▸ EXERCISE INSTRUCTIONS: Lines below containing the word "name" should be copied out.

▸ INFORMATION:
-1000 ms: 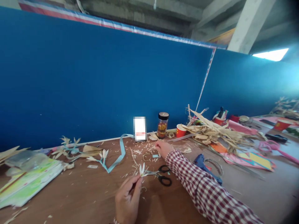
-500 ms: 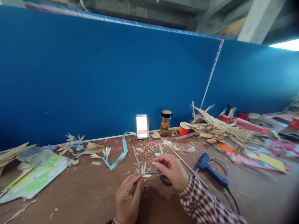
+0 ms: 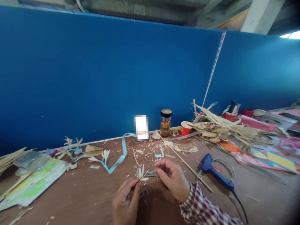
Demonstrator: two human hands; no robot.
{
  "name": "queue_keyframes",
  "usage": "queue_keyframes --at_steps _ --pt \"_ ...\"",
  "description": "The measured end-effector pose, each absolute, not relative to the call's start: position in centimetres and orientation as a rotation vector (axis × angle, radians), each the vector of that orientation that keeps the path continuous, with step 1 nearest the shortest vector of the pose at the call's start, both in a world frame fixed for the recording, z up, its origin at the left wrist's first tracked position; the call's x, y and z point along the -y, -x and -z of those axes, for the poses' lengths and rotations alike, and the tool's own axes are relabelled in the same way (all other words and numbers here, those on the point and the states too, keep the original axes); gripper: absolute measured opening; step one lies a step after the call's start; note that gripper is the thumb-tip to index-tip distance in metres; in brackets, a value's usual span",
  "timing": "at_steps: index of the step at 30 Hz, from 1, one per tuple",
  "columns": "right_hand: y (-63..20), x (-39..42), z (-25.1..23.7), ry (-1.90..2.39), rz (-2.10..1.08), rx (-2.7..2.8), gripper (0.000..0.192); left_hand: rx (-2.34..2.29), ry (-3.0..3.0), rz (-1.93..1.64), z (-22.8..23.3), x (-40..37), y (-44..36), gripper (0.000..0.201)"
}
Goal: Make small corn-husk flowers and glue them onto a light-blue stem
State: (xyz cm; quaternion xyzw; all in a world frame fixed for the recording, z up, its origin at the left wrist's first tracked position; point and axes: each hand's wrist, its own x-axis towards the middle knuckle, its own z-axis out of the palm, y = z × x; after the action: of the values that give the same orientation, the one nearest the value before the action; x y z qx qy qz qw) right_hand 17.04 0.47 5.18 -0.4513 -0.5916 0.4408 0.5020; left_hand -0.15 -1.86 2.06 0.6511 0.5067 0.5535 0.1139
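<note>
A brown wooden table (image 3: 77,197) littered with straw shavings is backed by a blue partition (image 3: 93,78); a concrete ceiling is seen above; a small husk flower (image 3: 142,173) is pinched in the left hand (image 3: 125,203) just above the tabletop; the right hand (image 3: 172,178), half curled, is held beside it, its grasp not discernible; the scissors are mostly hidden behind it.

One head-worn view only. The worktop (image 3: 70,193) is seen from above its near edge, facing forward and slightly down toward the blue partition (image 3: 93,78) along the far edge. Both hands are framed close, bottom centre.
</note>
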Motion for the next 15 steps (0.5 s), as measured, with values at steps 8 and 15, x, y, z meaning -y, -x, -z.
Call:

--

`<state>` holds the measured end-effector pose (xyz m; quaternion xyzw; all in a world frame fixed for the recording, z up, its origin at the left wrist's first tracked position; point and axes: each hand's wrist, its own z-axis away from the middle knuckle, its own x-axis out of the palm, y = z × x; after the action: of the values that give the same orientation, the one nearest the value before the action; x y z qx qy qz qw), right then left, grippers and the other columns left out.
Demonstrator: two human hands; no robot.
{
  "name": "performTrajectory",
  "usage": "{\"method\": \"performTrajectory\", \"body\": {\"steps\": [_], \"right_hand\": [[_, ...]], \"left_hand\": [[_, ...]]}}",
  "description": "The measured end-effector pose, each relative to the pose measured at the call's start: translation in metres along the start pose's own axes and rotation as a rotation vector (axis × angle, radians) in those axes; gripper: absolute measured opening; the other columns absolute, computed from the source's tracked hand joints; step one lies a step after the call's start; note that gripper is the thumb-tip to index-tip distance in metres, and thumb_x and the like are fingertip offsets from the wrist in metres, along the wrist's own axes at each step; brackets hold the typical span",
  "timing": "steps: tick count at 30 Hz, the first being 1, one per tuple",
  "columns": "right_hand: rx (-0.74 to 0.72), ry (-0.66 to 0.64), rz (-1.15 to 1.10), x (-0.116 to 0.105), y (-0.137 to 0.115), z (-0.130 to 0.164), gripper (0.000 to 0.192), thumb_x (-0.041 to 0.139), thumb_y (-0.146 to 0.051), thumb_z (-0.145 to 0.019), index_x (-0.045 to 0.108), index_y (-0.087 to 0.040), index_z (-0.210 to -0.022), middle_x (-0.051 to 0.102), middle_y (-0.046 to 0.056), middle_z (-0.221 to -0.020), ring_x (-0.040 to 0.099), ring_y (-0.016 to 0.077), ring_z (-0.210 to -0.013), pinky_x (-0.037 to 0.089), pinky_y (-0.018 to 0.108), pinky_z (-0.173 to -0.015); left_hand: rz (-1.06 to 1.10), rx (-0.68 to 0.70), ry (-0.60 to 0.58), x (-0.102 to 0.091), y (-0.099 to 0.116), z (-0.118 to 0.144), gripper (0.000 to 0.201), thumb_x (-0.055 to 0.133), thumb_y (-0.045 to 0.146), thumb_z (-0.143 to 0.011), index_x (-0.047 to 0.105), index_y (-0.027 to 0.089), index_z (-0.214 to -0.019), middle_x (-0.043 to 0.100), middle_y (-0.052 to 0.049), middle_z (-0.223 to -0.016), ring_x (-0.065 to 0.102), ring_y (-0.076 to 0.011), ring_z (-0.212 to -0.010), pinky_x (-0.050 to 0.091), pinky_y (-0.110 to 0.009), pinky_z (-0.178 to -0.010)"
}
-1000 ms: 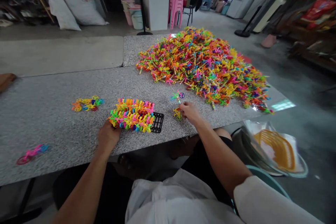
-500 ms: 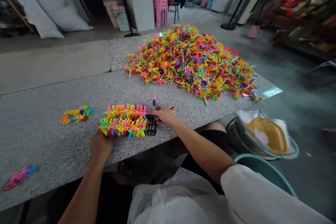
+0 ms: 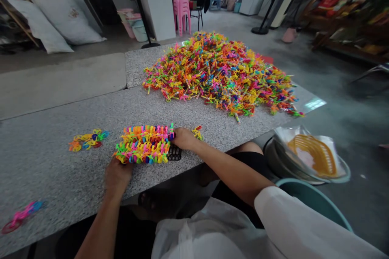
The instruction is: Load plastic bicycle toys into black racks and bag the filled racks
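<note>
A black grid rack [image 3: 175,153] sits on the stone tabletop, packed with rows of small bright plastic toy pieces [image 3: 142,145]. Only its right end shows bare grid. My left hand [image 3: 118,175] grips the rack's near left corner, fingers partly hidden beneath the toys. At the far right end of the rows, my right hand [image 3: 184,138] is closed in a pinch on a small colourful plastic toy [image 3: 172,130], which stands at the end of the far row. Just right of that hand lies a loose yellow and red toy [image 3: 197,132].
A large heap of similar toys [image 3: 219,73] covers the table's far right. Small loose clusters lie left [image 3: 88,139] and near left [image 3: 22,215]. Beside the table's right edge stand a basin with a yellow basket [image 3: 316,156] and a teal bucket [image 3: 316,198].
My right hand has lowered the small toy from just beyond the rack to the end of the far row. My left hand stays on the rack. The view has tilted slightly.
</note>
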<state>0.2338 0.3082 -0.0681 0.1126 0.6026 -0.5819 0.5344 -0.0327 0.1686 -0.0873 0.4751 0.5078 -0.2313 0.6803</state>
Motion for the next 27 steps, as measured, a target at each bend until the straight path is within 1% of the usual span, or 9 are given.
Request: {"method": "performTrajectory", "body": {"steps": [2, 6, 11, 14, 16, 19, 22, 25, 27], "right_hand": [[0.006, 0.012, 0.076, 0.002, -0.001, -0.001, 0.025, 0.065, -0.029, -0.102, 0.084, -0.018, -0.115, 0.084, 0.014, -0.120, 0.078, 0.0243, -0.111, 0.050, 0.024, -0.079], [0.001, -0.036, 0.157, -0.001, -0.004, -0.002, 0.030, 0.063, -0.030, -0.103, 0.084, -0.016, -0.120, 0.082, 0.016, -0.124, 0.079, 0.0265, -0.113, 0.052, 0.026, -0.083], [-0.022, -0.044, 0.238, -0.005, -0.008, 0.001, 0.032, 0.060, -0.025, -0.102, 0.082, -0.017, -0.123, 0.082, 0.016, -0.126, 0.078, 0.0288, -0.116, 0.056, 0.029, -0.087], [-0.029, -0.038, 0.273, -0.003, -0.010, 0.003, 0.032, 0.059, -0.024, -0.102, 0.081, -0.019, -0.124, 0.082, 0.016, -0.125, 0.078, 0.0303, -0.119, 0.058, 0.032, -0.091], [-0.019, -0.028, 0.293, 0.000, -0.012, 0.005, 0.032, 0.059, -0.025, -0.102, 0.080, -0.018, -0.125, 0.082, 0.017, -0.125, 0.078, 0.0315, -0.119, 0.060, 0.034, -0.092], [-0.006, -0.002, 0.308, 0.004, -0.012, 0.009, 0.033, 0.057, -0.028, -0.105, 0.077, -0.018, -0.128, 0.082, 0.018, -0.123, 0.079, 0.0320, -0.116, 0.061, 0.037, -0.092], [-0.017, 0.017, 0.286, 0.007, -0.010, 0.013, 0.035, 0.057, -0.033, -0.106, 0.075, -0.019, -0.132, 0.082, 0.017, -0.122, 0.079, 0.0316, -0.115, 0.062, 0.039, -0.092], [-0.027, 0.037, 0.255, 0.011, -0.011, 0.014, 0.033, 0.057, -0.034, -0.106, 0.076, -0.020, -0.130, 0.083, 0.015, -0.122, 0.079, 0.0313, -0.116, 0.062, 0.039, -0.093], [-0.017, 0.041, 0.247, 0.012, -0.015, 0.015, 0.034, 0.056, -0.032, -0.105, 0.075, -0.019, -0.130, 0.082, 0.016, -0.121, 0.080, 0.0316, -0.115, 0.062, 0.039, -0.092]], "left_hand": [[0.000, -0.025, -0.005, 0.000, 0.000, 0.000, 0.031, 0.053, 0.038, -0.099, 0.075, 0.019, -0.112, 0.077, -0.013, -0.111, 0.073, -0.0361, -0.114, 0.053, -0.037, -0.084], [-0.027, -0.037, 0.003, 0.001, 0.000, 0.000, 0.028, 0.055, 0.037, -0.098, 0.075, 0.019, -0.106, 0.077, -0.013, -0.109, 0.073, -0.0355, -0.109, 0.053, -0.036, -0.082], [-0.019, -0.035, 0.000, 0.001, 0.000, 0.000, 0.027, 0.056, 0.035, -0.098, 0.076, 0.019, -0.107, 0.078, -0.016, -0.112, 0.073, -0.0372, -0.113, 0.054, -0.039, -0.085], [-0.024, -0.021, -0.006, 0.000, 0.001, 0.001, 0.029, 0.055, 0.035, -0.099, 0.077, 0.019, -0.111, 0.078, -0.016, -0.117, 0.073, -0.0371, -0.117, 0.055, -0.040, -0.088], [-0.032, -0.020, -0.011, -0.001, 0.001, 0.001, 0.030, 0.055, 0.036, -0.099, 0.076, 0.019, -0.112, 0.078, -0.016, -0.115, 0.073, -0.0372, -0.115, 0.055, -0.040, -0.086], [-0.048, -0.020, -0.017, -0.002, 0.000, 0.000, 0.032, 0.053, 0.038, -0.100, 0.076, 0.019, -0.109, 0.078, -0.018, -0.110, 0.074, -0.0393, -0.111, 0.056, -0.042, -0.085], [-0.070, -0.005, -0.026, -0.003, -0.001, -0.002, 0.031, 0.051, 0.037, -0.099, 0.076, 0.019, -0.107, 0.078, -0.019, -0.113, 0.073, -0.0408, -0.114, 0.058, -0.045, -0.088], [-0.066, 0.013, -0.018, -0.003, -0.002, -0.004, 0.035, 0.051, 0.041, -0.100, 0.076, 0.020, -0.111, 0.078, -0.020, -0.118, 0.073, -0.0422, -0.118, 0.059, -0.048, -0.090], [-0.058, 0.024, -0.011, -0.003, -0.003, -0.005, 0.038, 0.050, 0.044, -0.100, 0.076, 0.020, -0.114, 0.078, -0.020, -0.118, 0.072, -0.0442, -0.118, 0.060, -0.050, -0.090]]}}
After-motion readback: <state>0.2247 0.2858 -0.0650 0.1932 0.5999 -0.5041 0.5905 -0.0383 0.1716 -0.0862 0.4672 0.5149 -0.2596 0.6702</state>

▸ RESPONSE AREA:
  "name": "queue_keyframes",
  "name": "performTrajectory",

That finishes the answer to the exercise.